The inputs variable in the ruggrogue::run function holds the input buffer. This is an InputBuffer struct that enqueues mainly keyboard events when its InputBuffer::handle_event function is called with an event.

The InputBuffer struct is defined in the src/lib/input_buffer.rs file. When the game logic wishes to check for input events, it follows these steps:

  1. The game logic calls the InputBuffer::prepare_input function to retrieve a single input event from the buffer.
  2. The game logic calls the InputBuffer::get_input function to check the prepared input event.
  3. The end of the game loop calls the InputBuffer::clear_input function to make way for the next call to the InputBuffer::prepare_input function.
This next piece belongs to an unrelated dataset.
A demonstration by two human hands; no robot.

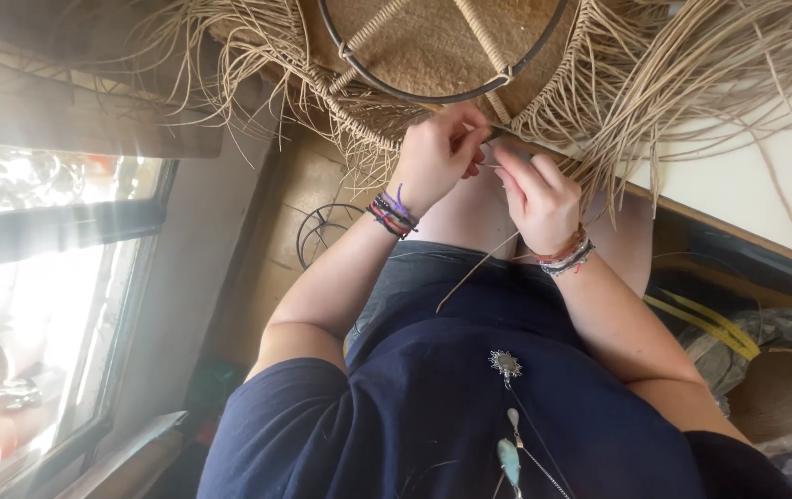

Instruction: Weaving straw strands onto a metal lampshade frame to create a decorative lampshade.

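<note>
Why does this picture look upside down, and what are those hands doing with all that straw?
The camera sits on the person's head and looks down, so you see their own body: a dark blue shirt at the bottom and their arms reaching away from you. No robot here, just two bare hands with bracelets on the wrists. The left hand and the right hand meet at the edge of a round woven piece with a dark metal ring on it. Both pinch thin tan strands, which hang all around like a fringe. One strand dangles down over the lap. A window shines brightly on the left.
</note>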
The events stored in the InputBuffer struct are a stripped-down form of SDL's events in the form of small InputEvent enums that mainly hold SDL key codes that are unique for each keyboard key. As InputEvents are pulled from the InputBuffer, the InputBuffer tracks the press state of the modifier keys (i.e. Shift, Ctrl and Alt) that the game logic can read using the InputBuffer::get_mods function.
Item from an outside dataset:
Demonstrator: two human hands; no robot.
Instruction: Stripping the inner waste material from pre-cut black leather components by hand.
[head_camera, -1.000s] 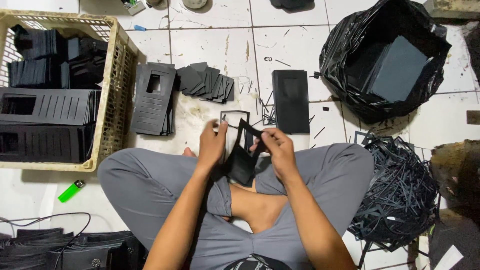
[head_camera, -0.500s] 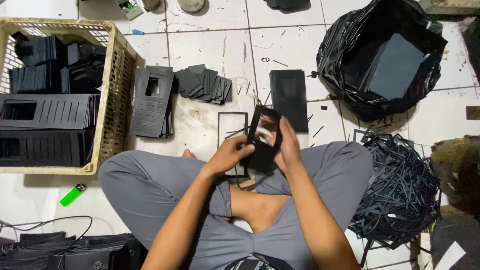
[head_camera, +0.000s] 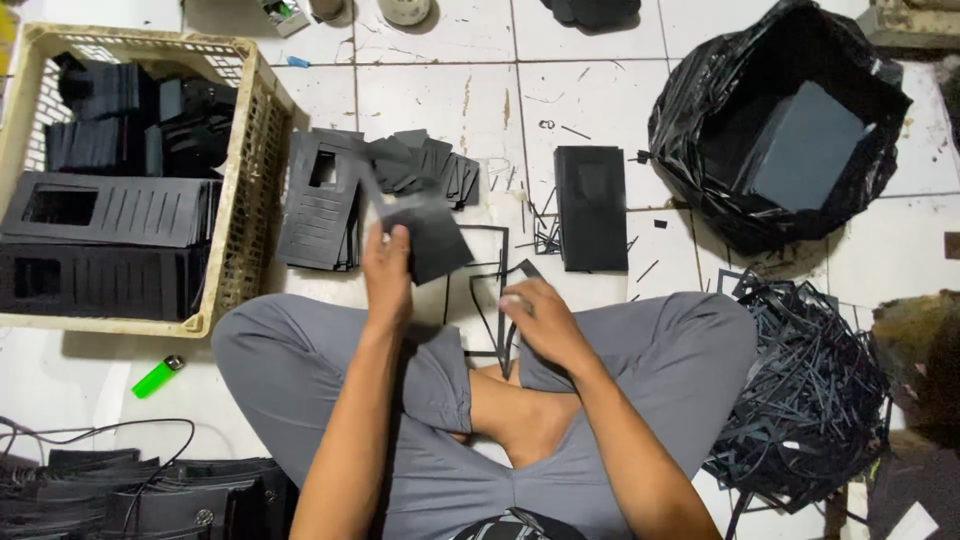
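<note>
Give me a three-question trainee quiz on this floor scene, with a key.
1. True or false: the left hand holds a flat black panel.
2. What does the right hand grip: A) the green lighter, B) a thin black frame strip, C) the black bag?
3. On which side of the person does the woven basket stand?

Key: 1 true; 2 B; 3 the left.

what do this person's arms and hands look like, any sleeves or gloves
Both arms are bare up to the frame edge, with no sleeves showing. The left hand and right hand wear no gloves, and no rings or watch can be seen.
</note>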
The game logic will typically combine the prepared input and modifier key state into a logical game key, represented by the GameKey enum defined in the src/gamekey.rs file. The gamekey::from_keycode function in that file translates the SDL key code values into logical game key values. Note that multiple key codes can translate into a single game key, e.g. the up cursor key, 8 on the number pad and k all translate into the GameKey::Up value.

Player Input Logic

Every game mode pulls inputs from the input buffer, but the most important of these modes is DungeonMode. The DungeonMode::update function defined in the src/modes/dungeon.rs file is the central place that drives player and monster turns. Player inputs are handed off from this function to the player::player_input function defined near the bottom of the src/player.rs file.

Under normal circumstances, where the player is not asleep or auto-running, the player::player_input function will prepare, retrieve and translate an input event into a game key. How each game key is handled falls into one of three categories:

  1. Movement - Move the player or melee attack an adjacent enemy with the try_move_player helper function.
  2. Wait in place - Cause the player to wait a single turn with the wait_player helper function.
  3. Anything else - Return a value that the DungeonMode::update function should handle instead, usually by manipulating the mode stack to show a dialog or menu.
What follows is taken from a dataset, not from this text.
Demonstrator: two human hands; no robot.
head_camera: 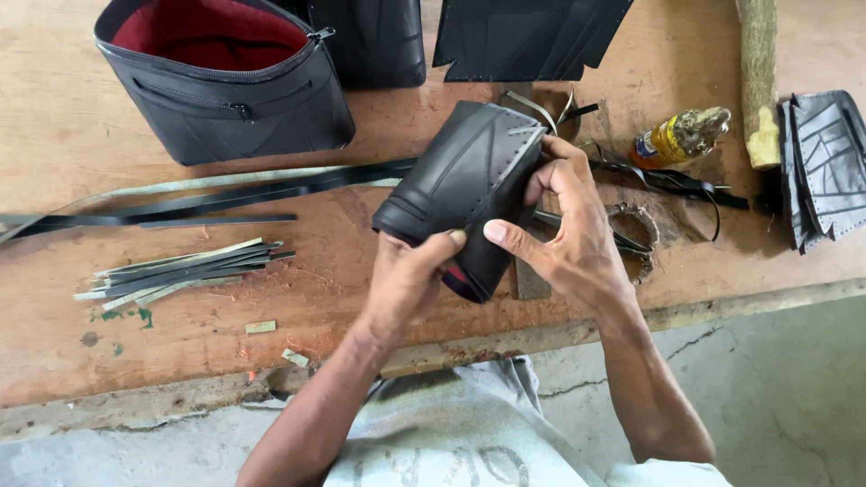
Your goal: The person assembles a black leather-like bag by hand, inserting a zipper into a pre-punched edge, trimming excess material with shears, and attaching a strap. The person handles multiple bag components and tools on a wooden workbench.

The return value of the player::player_input function is a PlayerInputResult enum variant whose definition is found near the top of the src/player.rs file. The most important values are PlayerInputResult::NoResult and PlayerInputResult::TurnDone, which control whether or not the DungeonMode::update function should finish the player's turn and advance time. Valid player actions will typically alter the world state during the player::player_input function call and then cause it to return the PlayerInputResult::TurnDone value.

The AppQuit Event

In the native build of RuggRogue, when the player attempts to close the game window, the sdl2 crate emits the sdl2::event::Event::Quit event. This is translated into an InputEvent::AppQuit event that gets inserted into the InputBuffer in the InputBuffer::handle_event function. This means that every place in the game logic that checks for input must also respond to this InputEvent::AppQuit event. Responses fall into one of three categories:

  1. Most modes pop themselves off the mode stack and return an AppQuit result, e.g. a FooMode::update function returns a FooModeResult::AppQuit result.
  2. DungeonMode pushes an instance of AppQuitDialogMode (defined in the src/modes/app_quit_dialog.rs file) to show a save-and-exit confirm dialog; it also does this if any mode on top of it in the mode stack returns its own AppQuit result.
  3. AppQuitDialogMode ignores AppQuit events while waiting for the player to pick a response.

The combined effect of these responses will either quit the game outright (by emptying out the mode stack) or show a save-and-exit confirm dialog if the player is in the middle of playing the game (the DungeonMode catches AppQuit events and mode results to show the dialog).